[Material for this task]

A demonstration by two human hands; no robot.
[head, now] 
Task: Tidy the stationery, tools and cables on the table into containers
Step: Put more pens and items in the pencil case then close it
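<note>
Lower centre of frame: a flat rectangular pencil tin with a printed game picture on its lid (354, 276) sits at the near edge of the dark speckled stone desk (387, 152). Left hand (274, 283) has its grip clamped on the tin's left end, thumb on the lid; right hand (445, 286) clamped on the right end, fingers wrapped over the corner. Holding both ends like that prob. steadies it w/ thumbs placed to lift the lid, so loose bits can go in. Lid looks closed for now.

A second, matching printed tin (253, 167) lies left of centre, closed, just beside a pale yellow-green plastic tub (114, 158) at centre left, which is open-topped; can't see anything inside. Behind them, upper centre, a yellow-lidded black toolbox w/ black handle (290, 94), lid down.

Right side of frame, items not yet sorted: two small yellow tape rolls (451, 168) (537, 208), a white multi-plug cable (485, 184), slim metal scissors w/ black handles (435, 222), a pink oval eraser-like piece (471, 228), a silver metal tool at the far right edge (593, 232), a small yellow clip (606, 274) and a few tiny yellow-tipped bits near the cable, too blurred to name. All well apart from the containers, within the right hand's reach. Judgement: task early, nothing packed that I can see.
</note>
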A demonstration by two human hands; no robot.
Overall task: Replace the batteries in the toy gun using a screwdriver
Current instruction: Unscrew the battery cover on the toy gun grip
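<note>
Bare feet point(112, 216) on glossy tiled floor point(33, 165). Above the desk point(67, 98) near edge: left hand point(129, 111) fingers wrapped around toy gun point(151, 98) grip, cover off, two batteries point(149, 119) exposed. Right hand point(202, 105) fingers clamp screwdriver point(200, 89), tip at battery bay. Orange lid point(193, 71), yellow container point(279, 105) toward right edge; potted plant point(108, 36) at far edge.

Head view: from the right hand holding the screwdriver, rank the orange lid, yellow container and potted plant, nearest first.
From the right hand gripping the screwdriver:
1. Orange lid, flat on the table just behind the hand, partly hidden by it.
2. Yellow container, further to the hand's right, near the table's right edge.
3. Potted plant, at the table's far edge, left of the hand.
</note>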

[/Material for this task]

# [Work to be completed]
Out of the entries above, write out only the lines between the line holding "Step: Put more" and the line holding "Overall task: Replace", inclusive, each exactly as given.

# [Final answer]
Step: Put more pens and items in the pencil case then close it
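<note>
Lower centre of frame: a flat rectangular pencil tin with a printed game picture on its lid (354, 276) sits at the near edge of the dark speckled stone desk (387, 152). Left hand (274, 283) has its grip clamped on the tin's left end, thumb on the lid; right hand (445, 286) clamped on the right end, fingers wrapped over the corner. Holding both ends like that prob. steadies it w/ thumbs placed to lift the lid, so loose bits can go in. Lid looks closed for now.

A second, matching printed tin (253, 167) lies left of centre, closed, just beside a pale yellow-green plastic tub (114, 158) at centre left, which is open-topped; can't see anything inside. Behind them, upper centre, a yellow-lidded black toolbox w/ black handle (290, 94), lid down.

Right side of frame, items not yet sorted: two small yellow tape rolls (451, 168) (537, 208), a white multi-plug cable (485, 184), slim metal scissors w/ black handles (435, 222), a pink oval eraser-like piece (471, 228), a silver metal tool at the far right edge (593, 232), a small yellow clip (606, 274) and a few tiny yellow-tipped bits near the cable, too blurred to name. All well apart from the containers, within the right hand's reach. Judgement: task early, nothing packed that I can see.
</note>
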A demonstration by two human hands; no robot.
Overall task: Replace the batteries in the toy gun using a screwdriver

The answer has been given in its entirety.